Deterministic and stochastic models for analyzing the dynamics of diabetes mellitus

Diabetes mellitus has become a global health threat as well as a financial burden. According to the International Diabetes Federation (IDF) Atlas (10th edition, 2021), approximately 537 million adults live with diabetes globally, which is anticipated to rise to 643 million in 2030 and 783 million by 2045. The report shows 6.7 million deaths due to diabetes in 2021 (1 every 5 s) and health expenditure of at least 966 billion USD (316% increase over the past 15 years). This research focuses on mathematical modeling and analysis of diabetes mellitus using deterministic and stochastic models. The study is conducted without considering genetic factors. First, we construct a deterministic diabetes mellitus model and transform it into a stochastic model by incorporating Brownian motions and stochastic environmental factor intensities.
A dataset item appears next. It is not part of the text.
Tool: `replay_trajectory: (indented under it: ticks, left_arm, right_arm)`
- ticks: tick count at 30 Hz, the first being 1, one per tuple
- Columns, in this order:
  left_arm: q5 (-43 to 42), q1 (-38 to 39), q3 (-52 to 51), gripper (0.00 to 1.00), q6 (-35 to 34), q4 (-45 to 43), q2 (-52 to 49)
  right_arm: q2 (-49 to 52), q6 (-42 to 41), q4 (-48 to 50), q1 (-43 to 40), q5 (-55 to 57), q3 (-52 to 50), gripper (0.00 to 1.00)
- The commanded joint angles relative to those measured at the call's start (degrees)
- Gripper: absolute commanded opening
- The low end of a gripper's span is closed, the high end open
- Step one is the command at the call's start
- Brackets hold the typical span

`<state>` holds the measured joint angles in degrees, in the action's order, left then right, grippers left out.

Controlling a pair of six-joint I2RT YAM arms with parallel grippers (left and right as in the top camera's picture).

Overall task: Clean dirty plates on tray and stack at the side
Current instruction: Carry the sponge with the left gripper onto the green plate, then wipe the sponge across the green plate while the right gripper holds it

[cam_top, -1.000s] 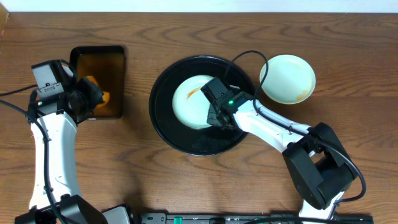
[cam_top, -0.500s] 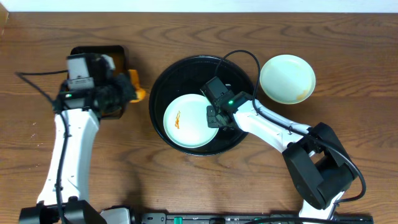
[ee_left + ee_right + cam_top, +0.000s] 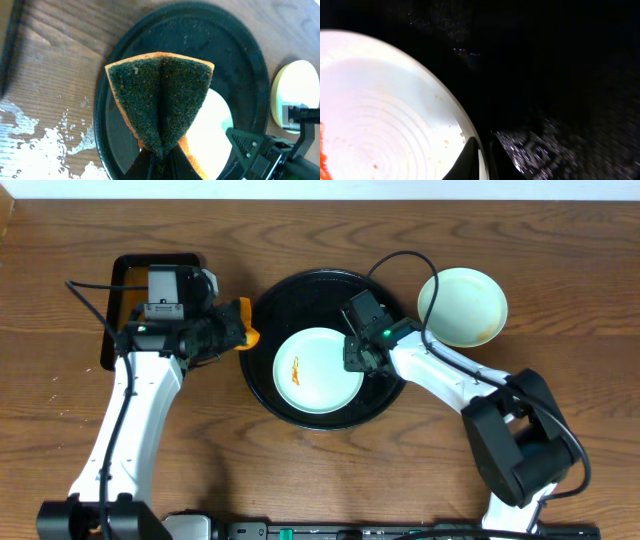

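Two pinches: left hand (image 3: 237, 331) holds sponge (image 3: 160, 95), right hand (image 3: 353, 360) plate (image 3: 318, 375) rim.

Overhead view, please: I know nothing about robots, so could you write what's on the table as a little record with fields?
Tray: round, black, mid-table
On it: mint plate with an orange-red smear
Beside it: yellow plate, on the table to the right
Left gripper: shut on sponge, at the tray's left rim
Right gripper: shut on the mint plate's right edge
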<state>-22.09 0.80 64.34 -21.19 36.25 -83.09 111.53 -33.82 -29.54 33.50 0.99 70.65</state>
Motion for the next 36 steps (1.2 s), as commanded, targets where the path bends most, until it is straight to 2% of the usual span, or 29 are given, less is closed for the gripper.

We provide qualitative results for both models, including the positivity of the solution, equilibrium points, basic reproduction numbers, local stability results, and sensitivity analysis. We show that the disease-free equilibrium is locally asymptotically stable via the Routh–Hurwitz criterion. Again, the sensitivity analysis result indicates that the transmission and birth parameters at a given period have a significant role in the increase of diabetes mellitus in the population if their values increase. We further establish the existence and uniqueness of the global positive solution by employing the random Lyapunov function theory. Using the Milstein method, the numerical scheme for the stochastic model is presented, and the approximate solution using the scheme is discussed. Additionally, we simulate the dynamics of the deterministic model using the Euler–Maruyama method. The simulation results indicate that by prioritizing policies aimed at minimizing exposure to diabetes mellitus, the strain on healthcare systems can be alleviated, leading to reduced hospitalization rates and enhanced quality of life for individuals.